I was awakened this morning by the cat.
This is not all that unusual. If she decides I’ve been in bed too long, she will mowl at me, or play swat-the-toes, my least favorite game.* Generally, James gets up and starts making breakfast, I hit the snooze button a few times, and then more or less simultaneously, he’ll run the coffee grinder, the alarm will go off, and Athena will mowl at me, and I find myself in the bathroom without a clear memory of how I got there.
This morning, as I was drifting in the happy hinterland between sleep and wakefulness, maybe five or ten minutes left on the snooze, Athena mowled a few times. I ignored her. In the depths of my brain, still mulling over the dream I wasn’t quite having any more, the words “…stupid cat…” drifted. She mowled again. I continued to ignore her. Outraged, she pounced on my foot, in a full body-slam, all four feet, all four sets of claws out, and when I sat up with a yell, bounced away, stiff-legged, on the bed, chirping at me like some kind of demented mammalian songbird.

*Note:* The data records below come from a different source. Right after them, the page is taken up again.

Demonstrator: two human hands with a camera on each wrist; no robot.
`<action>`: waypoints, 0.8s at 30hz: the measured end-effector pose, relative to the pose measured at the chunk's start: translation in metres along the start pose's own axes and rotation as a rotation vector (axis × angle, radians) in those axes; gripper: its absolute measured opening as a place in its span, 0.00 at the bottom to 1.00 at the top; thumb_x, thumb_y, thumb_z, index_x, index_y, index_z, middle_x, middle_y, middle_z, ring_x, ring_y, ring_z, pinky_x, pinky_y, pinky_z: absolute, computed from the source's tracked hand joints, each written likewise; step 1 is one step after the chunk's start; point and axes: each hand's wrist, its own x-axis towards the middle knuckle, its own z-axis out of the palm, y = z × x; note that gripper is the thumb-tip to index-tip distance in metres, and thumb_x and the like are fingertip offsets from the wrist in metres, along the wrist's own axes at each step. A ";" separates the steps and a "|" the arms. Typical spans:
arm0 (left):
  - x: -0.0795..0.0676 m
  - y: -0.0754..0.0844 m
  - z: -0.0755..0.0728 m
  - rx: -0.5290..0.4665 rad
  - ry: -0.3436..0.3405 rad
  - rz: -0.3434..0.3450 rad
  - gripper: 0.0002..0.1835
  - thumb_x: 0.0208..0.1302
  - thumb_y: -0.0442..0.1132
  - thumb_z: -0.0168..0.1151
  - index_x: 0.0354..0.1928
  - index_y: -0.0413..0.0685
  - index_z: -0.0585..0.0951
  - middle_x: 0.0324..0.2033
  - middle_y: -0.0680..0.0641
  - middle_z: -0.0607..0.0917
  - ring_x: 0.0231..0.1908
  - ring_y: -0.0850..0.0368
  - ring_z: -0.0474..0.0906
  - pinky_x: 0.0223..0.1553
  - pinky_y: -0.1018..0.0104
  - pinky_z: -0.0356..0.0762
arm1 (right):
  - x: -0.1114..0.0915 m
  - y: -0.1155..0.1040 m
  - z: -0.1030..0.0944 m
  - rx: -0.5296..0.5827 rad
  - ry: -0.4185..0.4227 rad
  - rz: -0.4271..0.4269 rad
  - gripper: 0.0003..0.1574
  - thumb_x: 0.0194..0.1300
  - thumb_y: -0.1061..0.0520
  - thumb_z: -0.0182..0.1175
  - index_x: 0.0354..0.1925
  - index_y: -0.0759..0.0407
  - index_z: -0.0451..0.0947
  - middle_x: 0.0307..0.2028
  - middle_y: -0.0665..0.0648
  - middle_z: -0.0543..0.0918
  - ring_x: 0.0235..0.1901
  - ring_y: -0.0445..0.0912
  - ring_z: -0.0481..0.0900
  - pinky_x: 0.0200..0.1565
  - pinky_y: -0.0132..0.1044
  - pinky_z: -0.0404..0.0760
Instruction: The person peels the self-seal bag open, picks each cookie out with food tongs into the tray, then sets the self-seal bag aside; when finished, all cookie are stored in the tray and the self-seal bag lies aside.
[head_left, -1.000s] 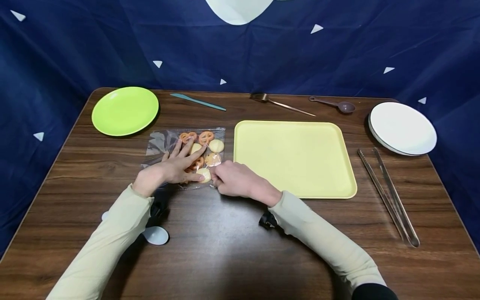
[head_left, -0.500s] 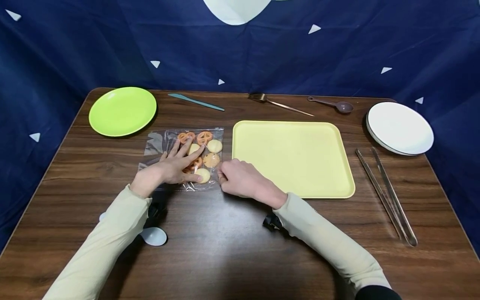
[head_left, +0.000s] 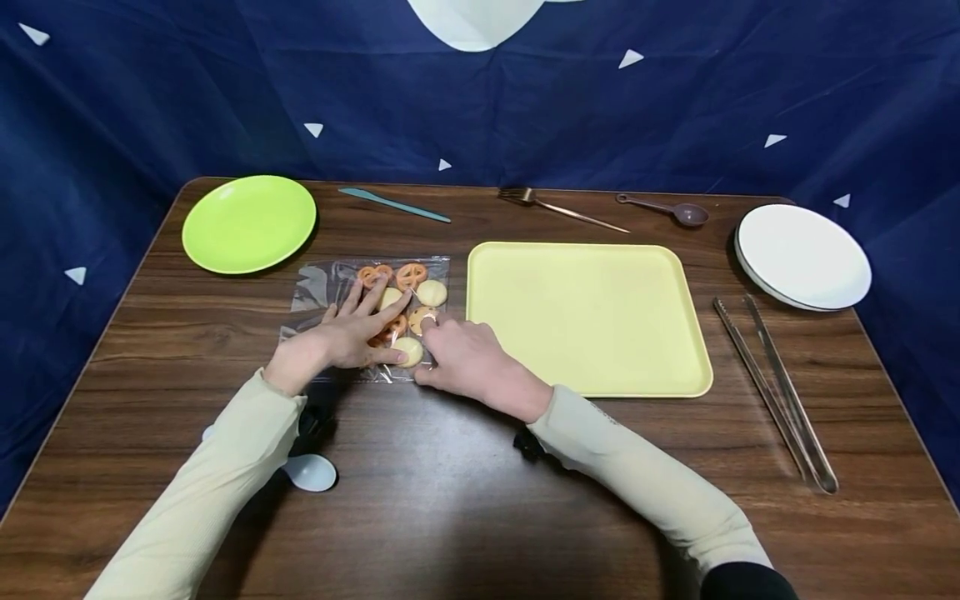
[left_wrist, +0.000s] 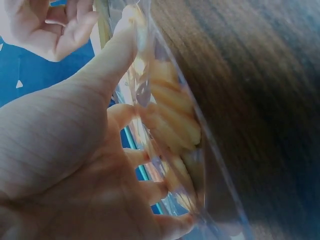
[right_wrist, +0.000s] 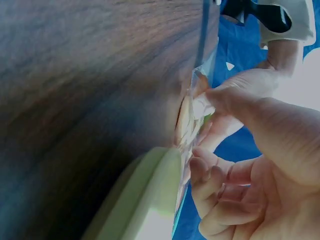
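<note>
A clear plastic bag [head_left: 307,292] lies flat on the wooden table, holding pretzels [head_left: 411,275] and round cookies [head_left: 431,293]. My left hand [head_left: 341,337] rests on the bag, its fingers spread over the snacks and its thumb beside the nearest cookie. At the bag's right side is my right hand [head_left: 472,358], with its index fingertip over a speckled cookie. Its thumb and index finger stand apart, the thumb near the bag's front right corner. In the right wrist view its other fingers [right_wrist: 220,215] are loosely curled, next to the bag's edge.
A yellow tray [head_left: 585,317] lies right of the bag. A green plate [head_left: 250,223], blue knife [head_left: 393,204], fork [head_left: 570,212], measuring spoon [head_left: 690,215] and white bowls [head_left: 804,257] line the back. Tongs [head_left: 780,392] lie right; a white spoon [head_left: 311,472] is partly under my left forearm.
My right hand first shifted slightly right along the bag's edge, then came back left over it, its thumb and index finger now apart. My left hand stays on the bag.
</note>
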 end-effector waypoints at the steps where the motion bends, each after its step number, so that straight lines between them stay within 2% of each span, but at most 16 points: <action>1: 0.001 0.000 0.000 0.005 0.000 -0.001 0.47 0.63 0.59 0.56 0.74 0.55 0.41 0.70 0.40 0.26 0.67 0.34 0.21 0.59 0.31 0.32 | 0.001 0.000 0.000 -0.003 0.005 -0.007 0.18 0.59 0.46 0.60 0.40 0.58 0.76 0.34 0.55 0.78 0.28 0.48 0.78 0.26 0.44 0.76; 4: 0.002 0.000 0.001 0.012 0.002 -0.001 0.47 0.63 0.59 0.56 0.74 0.55 0.42 0.70 0.40 0.26 0.67 0.34 0.21 0.59 0.30 0.33 | 0.001 0.002 0.001 0.003 0.032 -0.040 0.06 0.61 0.55 0.57 0.31 0.56 0.75 0.29 0.54 0.78 0.24 0.47 0.76 0.24 0.44 0.75; 5: 0.002 0.000 0.001 0.012 0.004 0.000 0.47 0.62 0.59 0.56 0.74 0.55 0.42 0.70 0.40 0.26 0.67 0.35 0.21 0.59 0.30 0.33 | 0.001 0.003 0.001 0.010 0.041 -0.053 0.05 0.61 0.57 0.56 0.28 0.56 0.75 0.27 0.53 0.77 0.23 0.47 0.76 0.23 0.44 0.75; 9: 0.001 -0.001 0.001 0.008 0.006 0.007 0.47 0.62 0.59 0.57 0.74 0.55 0.42 0.70 0.39 0.27 0.67 0.35 0.20 0.59 0.30 0.33 | -0.001 0.007 0.001 0.031 0.037 -0.071 0.09 0.61 0.61 0.54 0.23 0.55 0.72 0.22 0.52 0.75 0.20 0.45 0.74 0.21 0.42 0.73; 16: 0.001 -0.001 0.001 -0.019 -0.004 0.002 0.47 0.62 0.59 0.57 0.74 0.54 0.42 0.70 0.40 0.26 0.67 0.36 0.19 0.58 0.30 0.32 | -0.007 0.013 0.000 0.040 0.027 -0.009 0.14 0.57 0.62 0.54 0.17 0.53 0.69 0.20 0.51 0.74 0.19 0.45 0.74 0.19 0.42 0.72; 24: 0.002 -0.001 0.000 -0.010 -0.002 0.003 0.48 0.62 0.58 0.58 0.74 0.54 0.41 0.70 0.41 0.25 0.67 0.36 0.19 0.58 0.30 0.32 | -0.015 0.021 -0.002 0.081 0.054 0.056 0.19 0.55 0.62 0.52 0.11 0.51 0.65 0.22 0.51 0.73 0.17 0.45 0.72 0.17 0.42 0.69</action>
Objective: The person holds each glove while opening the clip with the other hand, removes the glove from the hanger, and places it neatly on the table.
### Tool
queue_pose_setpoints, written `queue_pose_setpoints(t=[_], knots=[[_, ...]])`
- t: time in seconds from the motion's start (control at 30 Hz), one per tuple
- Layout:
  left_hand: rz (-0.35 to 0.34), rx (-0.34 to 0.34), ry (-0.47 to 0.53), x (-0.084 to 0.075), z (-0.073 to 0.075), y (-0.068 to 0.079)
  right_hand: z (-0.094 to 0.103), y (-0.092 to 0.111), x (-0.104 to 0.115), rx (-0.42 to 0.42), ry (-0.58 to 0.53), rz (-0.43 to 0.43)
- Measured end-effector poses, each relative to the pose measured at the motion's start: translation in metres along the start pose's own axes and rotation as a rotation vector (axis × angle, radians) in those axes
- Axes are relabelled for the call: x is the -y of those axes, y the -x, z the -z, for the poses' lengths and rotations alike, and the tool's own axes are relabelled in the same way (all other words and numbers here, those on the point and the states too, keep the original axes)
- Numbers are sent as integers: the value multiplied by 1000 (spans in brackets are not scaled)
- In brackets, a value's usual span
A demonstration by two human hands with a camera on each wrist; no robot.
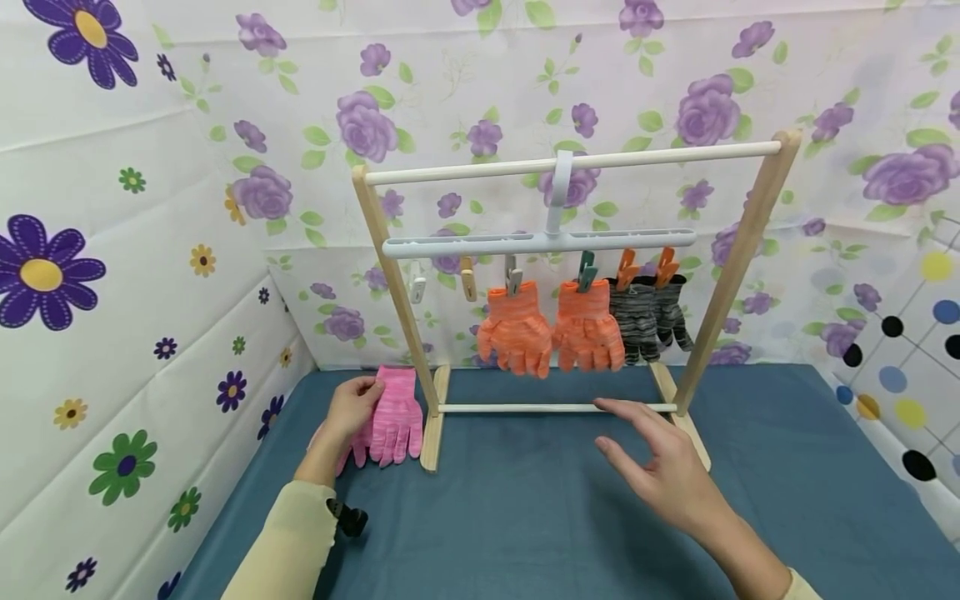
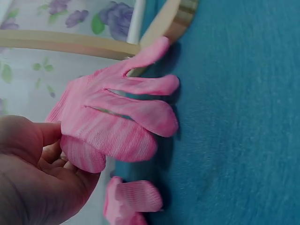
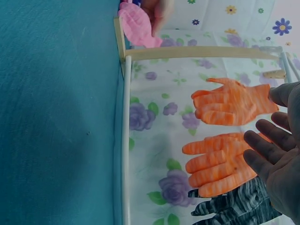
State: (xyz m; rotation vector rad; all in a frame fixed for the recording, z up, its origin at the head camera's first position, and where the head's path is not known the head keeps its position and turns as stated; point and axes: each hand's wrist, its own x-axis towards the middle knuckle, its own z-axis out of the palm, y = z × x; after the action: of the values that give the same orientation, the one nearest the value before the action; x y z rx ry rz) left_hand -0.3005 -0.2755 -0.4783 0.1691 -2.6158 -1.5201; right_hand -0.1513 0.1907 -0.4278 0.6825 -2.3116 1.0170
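Note:
At the left of the rack, my left hand [image 1: 354,408] pinches a pink knit glove [image 1: 397,417] near its cuff, thumb on one face, as the left wrist view shows. The glove's fingers hang down toward the blue cloth. A second pink glove [image 2: 133,201] lies on the cloth beyond it, partly hidden behind my hand in the head view. My right hand [image 1: 663,467] is in front of the rack with fingers spread and nothing in them. Two orange gloves [image 1: 516,329] and a pair of dark grey striped gloves [image 1: 637,321] hang by clips from the white hanger [image 1: 540,242].
The wooden rack [image 1: 750,242] stands on the blue cloth [image 1: 525,517], its white lower bar [image 1: 555,408] close above it. A white clip [image 1: 417,283] and a tan clip [image 1: 468,279] hang without gloves at the hanger's left. Flowered sheets [image 1: 450,75] enclose the back and sides.

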Motion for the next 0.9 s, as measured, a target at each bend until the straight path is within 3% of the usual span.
queue_pose_setpoints(t=[0.13, 0.33, 0.6, 0.9], knots=[[27, -33, -27, 4, -7, -5, 0, 2, 0, -14, 4, 10], [49, -18, -66, 6, -13, -8, 0, 5, -2, -36, 17, 18], [-16, -43, -183, 11, -20, -13, 0, 8, -5, -5, 45, -13], [-63, -80, -320, 8, -27, -12, -1, 8, -5, -19, 46, 7]])
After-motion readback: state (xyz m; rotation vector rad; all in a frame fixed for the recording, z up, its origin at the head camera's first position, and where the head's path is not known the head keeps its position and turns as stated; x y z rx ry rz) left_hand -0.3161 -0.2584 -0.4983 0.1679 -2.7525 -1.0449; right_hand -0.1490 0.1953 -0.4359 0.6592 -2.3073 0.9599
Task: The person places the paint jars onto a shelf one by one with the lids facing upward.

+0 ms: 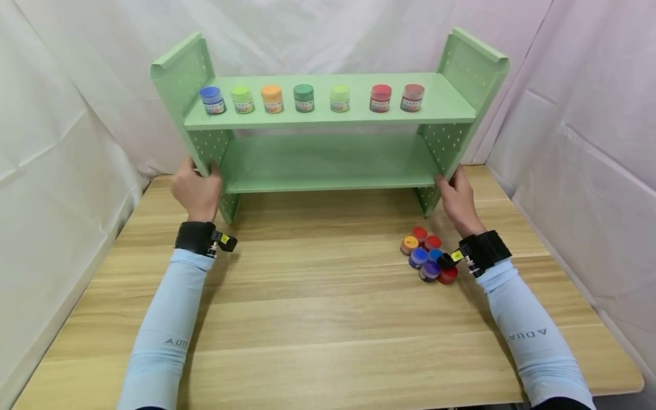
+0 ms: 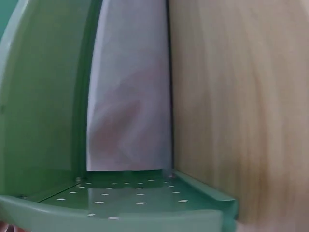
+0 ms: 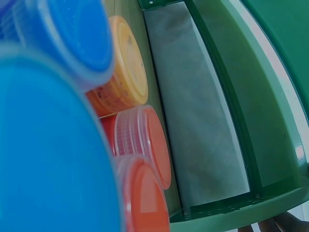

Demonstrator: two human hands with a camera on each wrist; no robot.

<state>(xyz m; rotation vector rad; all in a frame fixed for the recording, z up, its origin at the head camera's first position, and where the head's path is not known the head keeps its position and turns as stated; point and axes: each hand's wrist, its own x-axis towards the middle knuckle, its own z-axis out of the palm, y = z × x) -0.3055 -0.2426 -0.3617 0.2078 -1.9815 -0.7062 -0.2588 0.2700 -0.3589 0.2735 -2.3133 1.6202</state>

Grumbling, I got up, thinking that perhaps she was out of food. She ran with me to the bathroom, to her food dish, which was full, and began eating. I had been rudely catapulted into consciousness merely so that I could provide an audience while the cat dined.
I told her what an awful cat she was, but she chose to be selectively deaf, and I started the day, once again secure in the knowledge that I am the cat’s bitch.
*Attempts to break her of this habit by liberal use of the squirtgun were briefly successful, but unfortunately now simply mean that it’s a more challenging game of swat-the-toes-until-human-gropes-for-water-gun-then-run-like-hell.